Epidemiology and Population Sciences, Department of Medicine, Baylor College of Medicine, One Baylor Plaza, MS BCM307, Houston, TX, 77030, USA.
Section of Hematology/Oncology, Department of Pediatrics, Baylor College of Medicine, One Baylor Plaza, MS BCM622, Houston, TX, 77030, USA.
J Cancer Surviv. 2021 Oct;15(5):767-775. doi: 10.1007/s11764-020-00968-7. Epub 2020 Nov 23.
Area deprivation index (ADI), a measure of neighborhood socioeconomic disadvantage, has been linked to metabolic outcomes in the general population but has received limited attention in survivors of childhood acute lymphoblastic leukemia (ALL), a population with high rates of overweight and obesity.
We retrospectively reviewed heights and weights of ≥ 5 year survivors of pediatric ALL (diagnosed 1990-2013). Residential addresses were geocoded using ArcGIS to assign quartiles of ADI, a composite of 17 measures of poverty, housing, employment, and education, with higher quartiles reflecting greater deprivation. Odds ratios (OR) and 95% confidence intervals (CI) for the association between ADI quartiles and overweight/obesity or obesity alone were calculated with logistic regression.
On average, participants (n = 454, 50.4% male, 45.2% Hispanic) were age 5.5 years at diagnosis and 17.4 years at follow-up. At follow-up, 26.4% were overweight and 24.4% obese. Compared to the lowest ADI quartile, survivors in the highest quartile were more likely to be overweight/obese at follow-up (OR = 2.33, 95% CI: 1.23-4.44) after adjusting for race/ethnicity, sex, age at diagnosis, and age at follow-up. The highest ADI quartile remained significantly associated with obesity (OR = 5.28, 95% CI: 1.79-15.54) after accounting for weight status at diagnosis.

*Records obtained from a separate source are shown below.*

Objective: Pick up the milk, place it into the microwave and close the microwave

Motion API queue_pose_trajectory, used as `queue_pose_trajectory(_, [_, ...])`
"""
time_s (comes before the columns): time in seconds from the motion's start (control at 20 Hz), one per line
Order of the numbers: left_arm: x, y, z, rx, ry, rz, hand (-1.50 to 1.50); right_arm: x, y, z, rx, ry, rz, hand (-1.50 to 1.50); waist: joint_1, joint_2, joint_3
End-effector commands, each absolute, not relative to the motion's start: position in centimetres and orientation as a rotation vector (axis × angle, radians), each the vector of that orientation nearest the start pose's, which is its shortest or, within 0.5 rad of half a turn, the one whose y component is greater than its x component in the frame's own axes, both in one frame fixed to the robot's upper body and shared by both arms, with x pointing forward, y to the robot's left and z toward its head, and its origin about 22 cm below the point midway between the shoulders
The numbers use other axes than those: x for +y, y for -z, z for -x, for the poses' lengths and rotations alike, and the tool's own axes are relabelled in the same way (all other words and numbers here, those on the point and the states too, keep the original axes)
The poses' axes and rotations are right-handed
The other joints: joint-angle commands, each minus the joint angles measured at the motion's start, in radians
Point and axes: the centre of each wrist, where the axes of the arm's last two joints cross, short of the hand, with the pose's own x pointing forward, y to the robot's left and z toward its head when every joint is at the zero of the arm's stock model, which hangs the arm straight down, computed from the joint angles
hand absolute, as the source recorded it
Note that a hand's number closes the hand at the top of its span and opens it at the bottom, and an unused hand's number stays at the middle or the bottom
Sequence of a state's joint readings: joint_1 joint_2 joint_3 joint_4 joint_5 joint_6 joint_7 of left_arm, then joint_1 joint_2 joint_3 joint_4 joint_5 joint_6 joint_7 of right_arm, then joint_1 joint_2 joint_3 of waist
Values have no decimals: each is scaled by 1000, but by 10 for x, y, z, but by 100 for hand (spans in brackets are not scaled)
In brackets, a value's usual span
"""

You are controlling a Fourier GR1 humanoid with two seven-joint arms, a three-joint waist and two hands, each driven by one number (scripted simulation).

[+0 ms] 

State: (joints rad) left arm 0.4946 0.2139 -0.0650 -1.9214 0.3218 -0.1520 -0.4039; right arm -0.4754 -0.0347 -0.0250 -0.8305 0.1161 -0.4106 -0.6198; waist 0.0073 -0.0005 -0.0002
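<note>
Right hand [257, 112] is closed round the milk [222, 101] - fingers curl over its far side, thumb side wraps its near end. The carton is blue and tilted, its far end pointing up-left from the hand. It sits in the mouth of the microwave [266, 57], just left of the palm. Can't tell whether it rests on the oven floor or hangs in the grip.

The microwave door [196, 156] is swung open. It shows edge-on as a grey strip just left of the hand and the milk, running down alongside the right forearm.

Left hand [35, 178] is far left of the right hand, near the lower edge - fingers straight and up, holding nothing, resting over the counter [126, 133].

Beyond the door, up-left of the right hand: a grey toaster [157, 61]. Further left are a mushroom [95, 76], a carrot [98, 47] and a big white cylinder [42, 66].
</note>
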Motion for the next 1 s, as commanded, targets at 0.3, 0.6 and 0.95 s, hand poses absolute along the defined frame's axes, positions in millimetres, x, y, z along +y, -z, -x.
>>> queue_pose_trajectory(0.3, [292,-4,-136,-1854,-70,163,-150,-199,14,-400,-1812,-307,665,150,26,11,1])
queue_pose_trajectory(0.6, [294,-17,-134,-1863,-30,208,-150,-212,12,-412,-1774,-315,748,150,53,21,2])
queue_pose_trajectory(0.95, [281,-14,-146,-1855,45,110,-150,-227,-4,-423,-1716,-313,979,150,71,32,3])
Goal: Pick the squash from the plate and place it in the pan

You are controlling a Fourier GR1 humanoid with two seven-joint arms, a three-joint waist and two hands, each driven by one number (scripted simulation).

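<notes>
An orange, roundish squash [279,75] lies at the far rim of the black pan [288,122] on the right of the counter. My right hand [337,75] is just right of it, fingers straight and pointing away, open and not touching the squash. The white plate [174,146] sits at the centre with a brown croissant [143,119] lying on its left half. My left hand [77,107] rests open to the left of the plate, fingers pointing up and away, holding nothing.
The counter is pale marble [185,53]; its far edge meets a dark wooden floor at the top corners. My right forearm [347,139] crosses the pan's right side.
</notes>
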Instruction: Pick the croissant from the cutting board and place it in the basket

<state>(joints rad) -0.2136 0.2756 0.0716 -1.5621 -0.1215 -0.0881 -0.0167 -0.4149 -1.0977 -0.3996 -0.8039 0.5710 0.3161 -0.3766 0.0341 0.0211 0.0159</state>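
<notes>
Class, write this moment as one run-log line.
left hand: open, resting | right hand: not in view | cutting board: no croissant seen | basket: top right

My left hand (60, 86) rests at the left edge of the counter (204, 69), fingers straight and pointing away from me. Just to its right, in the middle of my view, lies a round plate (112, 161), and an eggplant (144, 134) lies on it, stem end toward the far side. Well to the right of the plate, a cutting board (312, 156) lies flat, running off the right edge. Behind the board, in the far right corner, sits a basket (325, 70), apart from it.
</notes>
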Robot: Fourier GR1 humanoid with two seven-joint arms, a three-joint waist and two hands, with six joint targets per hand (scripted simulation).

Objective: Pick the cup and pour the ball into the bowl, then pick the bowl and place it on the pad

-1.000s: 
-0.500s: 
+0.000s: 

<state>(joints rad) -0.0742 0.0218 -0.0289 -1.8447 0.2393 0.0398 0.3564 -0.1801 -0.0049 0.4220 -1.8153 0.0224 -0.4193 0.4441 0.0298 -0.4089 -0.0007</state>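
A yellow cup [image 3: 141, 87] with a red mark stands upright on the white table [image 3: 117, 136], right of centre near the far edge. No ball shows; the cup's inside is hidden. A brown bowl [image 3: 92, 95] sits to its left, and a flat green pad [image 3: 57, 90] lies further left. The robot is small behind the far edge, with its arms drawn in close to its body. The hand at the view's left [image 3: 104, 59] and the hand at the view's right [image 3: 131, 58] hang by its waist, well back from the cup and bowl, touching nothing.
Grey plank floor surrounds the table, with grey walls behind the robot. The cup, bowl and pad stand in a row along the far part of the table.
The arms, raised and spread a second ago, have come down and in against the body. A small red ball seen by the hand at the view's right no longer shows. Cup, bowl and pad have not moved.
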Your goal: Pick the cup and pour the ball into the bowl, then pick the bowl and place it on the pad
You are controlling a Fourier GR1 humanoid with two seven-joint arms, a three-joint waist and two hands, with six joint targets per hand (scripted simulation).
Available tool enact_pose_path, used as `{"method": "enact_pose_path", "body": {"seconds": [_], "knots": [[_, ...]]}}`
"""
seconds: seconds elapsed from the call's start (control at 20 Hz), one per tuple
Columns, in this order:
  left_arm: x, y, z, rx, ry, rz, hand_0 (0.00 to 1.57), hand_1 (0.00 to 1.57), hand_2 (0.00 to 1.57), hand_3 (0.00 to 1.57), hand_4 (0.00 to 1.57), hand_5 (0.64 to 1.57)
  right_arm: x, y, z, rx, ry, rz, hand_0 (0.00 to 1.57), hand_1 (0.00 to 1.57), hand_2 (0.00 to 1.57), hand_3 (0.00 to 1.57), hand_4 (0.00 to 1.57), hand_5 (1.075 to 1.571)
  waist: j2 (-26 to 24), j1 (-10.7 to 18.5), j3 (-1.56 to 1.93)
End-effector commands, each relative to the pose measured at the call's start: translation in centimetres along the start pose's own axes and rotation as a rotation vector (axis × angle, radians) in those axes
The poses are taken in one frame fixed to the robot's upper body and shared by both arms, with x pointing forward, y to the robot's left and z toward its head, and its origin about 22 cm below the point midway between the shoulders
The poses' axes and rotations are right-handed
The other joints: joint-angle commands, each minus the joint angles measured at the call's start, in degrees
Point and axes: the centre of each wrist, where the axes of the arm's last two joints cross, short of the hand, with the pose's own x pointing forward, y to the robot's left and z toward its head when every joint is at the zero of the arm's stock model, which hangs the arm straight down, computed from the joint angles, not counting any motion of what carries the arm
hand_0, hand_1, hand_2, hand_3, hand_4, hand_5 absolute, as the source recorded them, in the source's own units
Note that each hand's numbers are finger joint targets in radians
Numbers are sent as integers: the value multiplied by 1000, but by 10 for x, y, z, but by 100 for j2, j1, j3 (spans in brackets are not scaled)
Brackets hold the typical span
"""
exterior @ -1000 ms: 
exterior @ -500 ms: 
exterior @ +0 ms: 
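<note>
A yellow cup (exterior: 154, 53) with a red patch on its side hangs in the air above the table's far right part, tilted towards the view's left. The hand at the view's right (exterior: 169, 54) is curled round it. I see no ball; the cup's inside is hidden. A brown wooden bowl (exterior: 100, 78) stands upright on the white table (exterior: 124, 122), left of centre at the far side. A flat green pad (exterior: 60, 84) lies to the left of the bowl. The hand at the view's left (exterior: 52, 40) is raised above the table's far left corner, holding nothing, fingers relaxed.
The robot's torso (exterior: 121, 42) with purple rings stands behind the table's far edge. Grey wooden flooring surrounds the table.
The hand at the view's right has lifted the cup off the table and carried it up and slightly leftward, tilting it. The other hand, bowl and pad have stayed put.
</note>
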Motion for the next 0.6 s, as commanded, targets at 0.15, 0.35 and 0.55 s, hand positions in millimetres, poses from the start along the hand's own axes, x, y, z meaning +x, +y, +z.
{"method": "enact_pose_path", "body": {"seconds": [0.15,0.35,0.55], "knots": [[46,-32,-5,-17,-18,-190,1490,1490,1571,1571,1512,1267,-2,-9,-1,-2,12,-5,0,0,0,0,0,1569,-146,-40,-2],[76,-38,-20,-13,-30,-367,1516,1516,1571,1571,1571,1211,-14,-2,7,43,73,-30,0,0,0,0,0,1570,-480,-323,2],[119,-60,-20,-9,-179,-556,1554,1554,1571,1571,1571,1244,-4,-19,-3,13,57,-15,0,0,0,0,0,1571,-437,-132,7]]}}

This study provides novel insights into possible social determinants of health inequalities among survivors of childhood ALL by reporting a significant association between neighborhood deprivation and overweight/obesity.
Survivors of childhood ALL residing in neighborhood with greater socioeconomic disadvantage may be at increased risk of overweight and obesity and candidates for targeted interventions.
居住环境剥夺指数(ADI)是衡量邻里社会经济劣势的一个指标,它与普通人群的代谢结果有关,但在儿童急性淋巴细胞白血病(ALL)幸存者中受到的关注有限,ALL 幸存者中有很高的超重和肥胖率。
我们回顾性地分析了 1990 年至 2013 年间诊断出的至少 5 年的儿科 ALL 幸存者的身高和体重。使用 ArcGIS 对居住地址进行地理编码,以分配 ADI 的四分位数,ADI 是贫困、住房、就业和教育等 17 项指标的综合指数,四分位数越高反映剥夺程度越高。使用逻辑回归计算 ADI 四分位数与超重/肥胖或单纯肥胖之间的关联的优势比(OR)和 95%置信区间(CI)。
平均而言,参与者(n=454,50.4%为男性,45.2%为西班牙裔)在诊断时的年龄为 5.5 岁,在随访时的年龄为 17.4 岁。在随访时,26.4%超重,24.4%肥胖。与最低 ADI 四分位数相比,最高 ADI 四分位数的幸存者在随访时超重/肥胖的可能性更高(OR=2.33,95%CI:1.23-4.44),调整了种族/民族、性别、诊断时年龄和随访时年龄。在考虑到诊断时的体重状况后,最高 ADI 四分位数与肥胖仍显著相关(OR=5.28,95%CI:1.79-15.54)。
本研究通过报告邻里剥夺与超重/肥胖之间的显著关联,为儿童 ALL 幸存者中健康不平等的可能社会决定因素提供了新的见解。
居住在社会经济劣势较大的邻里的儿童 ALL 幸存者可能面临超重和肥胖的风险增加,是针对性干预的候选对象。